WORK TASK: Give back the material word for word, every line included.

** ENTRIES SHOWN follows **

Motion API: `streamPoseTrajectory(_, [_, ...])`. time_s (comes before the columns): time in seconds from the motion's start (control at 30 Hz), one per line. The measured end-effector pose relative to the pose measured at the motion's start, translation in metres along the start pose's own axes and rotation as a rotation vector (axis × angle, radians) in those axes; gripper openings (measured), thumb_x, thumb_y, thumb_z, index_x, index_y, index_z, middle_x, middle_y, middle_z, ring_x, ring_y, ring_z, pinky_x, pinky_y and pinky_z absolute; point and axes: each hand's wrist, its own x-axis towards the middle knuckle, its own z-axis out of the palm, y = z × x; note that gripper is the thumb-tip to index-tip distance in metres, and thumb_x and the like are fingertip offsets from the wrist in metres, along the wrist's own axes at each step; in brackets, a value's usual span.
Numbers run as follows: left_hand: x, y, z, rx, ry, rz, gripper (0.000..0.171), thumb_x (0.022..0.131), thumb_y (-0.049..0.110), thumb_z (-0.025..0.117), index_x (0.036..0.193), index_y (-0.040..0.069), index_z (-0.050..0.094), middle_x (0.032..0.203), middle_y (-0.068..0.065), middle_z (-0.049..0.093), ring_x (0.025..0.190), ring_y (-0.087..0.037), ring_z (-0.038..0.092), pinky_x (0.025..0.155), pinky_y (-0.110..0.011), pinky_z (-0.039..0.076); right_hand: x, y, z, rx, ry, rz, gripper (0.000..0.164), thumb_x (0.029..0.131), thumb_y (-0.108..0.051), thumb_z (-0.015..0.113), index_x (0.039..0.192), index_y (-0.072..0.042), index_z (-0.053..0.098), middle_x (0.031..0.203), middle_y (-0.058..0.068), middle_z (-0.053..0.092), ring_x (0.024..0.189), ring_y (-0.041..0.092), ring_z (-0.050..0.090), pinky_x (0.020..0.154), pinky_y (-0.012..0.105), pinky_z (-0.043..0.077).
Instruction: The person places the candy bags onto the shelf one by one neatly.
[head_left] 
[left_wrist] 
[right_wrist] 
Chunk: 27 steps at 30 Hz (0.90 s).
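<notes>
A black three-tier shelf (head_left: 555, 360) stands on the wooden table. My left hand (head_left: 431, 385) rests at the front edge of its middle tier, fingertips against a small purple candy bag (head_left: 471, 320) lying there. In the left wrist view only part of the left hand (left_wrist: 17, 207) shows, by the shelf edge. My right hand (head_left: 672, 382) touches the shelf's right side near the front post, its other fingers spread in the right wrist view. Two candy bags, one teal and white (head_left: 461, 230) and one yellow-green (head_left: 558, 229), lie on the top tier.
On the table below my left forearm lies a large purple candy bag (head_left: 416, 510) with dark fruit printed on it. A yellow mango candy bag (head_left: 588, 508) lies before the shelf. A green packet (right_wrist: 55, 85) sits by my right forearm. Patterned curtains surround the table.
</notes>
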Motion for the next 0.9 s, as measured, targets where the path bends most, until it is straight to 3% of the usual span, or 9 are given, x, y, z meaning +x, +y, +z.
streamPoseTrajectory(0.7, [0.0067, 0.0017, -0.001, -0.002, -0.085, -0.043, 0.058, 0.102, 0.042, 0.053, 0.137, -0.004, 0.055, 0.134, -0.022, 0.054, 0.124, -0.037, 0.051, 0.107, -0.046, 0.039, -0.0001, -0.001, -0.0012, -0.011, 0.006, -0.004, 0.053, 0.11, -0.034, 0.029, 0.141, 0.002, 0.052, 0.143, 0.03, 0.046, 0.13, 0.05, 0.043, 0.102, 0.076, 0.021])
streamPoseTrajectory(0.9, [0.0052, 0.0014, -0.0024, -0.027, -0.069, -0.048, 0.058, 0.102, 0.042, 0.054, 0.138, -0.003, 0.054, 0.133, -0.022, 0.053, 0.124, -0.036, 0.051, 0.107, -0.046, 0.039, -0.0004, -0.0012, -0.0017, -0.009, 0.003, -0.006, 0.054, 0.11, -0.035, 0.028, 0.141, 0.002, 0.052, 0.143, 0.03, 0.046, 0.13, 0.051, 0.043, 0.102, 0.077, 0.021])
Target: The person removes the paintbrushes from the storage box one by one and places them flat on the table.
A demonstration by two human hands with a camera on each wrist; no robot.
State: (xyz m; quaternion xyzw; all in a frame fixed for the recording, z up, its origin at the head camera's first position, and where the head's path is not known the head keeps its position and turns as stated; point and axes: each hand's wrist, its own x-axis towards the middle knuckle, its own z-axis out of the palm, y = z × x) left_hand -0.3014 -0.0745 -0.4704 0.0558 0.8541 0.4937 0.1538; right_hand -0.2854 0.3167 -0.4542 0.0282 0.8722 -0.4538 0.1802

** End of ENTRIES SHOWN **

ANSWER BOX:
Motion API: `streamPoseTrajectory(_, [_, ...])`. time_s (comes before the columns): time in seconds from the motion's start (control at 30 Hz), one per line. The measured end-effector pose relative to the pose measured at the motion's start, translation in metres along the start pose's own axes and rotation as a rotation vector (axis × angle, radians) in those axes; gripper openings (measured), thumb_x, thumb_y, thumb_z, index_x, index_y, index_z, middle_x, middle_y, middle_z, ring_x, ring_y, ring_z, pinky_x, pinky_y and pinky_z absolute; point and axes: each hand's wrist, its own x-axis towards the middle knuckle, its own z-axis out of the palm, y = z × x; note that gripper is the thumb-tip to index-tip distance in metres, and thumb_x and the like are fingertip offsets from the wrist in metres, along the wrist's own axes at each step; in brackets, a value's usual span.
Numbers run as follows: left_hand: x, y, z, rx, ry, rz, gripper (0.000..0.171), thumb_x (0.022..0.131), thumb_y (-0.049..0.110), thumb_z (-0.025..0.117), index_x (0.036..0.193), index_y (-0.040..0.069), index_z (-0.050..0.094), middle_x (0.032..0.203), middle_y (-0.068..0.065), middle_z (-0.049..0.093), ring_x (0.025..0.190), ring_y (-0.087..0.037), ring_z (-0.038..0.092), pinky_x (0.025..0.155), pinky_y (-0.110..0.011), pinky_z (-0.039..0.076); right_hand: x, y, z, rx, ry, rz, gripper (0.000..0.164), thumb_x (0.029..0.131), thumb_y (-0.108..0.051), thumb_z (-0.015..0.113), index_x (0.039..0.192), index_y (-0.072..0.042), index_z (-0.053..0.098), middle_x (0.031..0.203), middle_y (-0.058..0.068), middle_z (-0.053..0.092), ring_x (0.024..0.189), ring_y (-0.041..0.092), ring_z (-0.050..0.090), pinky_x (0.020..0.154), pinky_y (-0.012..0.105), pinky_z (-0.043..0.077).
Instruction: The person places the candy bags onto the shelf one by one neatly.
[head_left] 
[left_wrist] 
[right_wrist] 
Chunk: 27 steps at 30 Hz (0.90 s).
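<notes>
A black three-tier shelf (head_left: 555, 360) stands on the wooden table. My left hand (head_left: 431, 385) rests at the front edge of its middle tier, fingertips against a small purple candy bag (head_left: 471, 320) lying there. In the left wrist view only part of the left hand (left_wrist: 17, 207) shows, by the shelf edge. My right hand (head_left: 672, 382) touches the shelf's right side near the front post, its other fingers spread in the right wrist view. Two candy bags, one teal and white (head_left: 461, 230) and one yellow-green (head_left: 558, 229), lie on the top tier.
On the table below my left forearm lies a large purple candy bag (head_left: 416, 510) with dark fruit printed on it. A yellow mango candy bag (head_left: 588, 508) lies before the shelf. A green packet (right_wrist: 55, 85) sits by my right forearm. Patterned curtains surround the table.
</notes>
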Motion for the next 0.9 s, as measured, targets where the path bends most, until it is straight to 3% of the usual span, or 9 are given, x, y, z meaning +x, +y, +z.
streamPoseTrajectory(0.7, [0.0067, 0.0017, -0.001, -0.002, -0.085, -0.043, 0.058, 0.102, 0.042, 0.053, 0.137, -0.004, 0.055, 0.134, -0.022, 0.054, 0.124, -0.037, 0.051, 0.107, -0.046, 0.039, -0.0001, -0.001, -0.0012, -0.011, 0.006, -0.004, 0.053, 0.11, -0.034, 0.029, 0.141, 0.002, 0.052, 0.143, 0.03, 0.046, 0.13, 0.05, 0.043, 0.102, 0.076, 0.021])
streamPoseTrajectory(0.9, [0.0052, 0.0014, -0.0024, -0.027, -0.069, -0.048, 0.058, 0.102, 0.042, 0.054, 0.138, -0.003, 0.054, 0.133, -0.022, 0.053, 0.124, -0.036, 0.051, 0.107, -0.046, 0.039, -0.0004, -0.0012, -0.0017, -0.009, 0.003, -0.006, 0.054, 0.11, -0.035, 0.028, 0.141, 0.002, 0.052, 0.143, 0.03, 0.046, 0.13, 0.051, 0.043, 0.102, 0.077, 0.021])
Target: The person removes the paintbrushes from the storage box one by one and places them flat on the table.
A demonstration by two human hands with a camera on each wrist; no robot.
State: (xyz m; quaternion xyzw; all in a frame fixed for the recording, z up, its origin at the head camera's first position, and where the head's path is not known the head keeps its position and turns as stated; point and axes: each hand's wrist, its own x-axis towards the middle knuckle, its own z-axis out of the palm, y = z × x) left_hand -0.3014 -0.0745 -0.4704 0.0558 0.8541 0.4937 0.1538; right_hand -0.2854 0.3167 -0.4542 0.0282 0.8722 -0.4538 0.1802

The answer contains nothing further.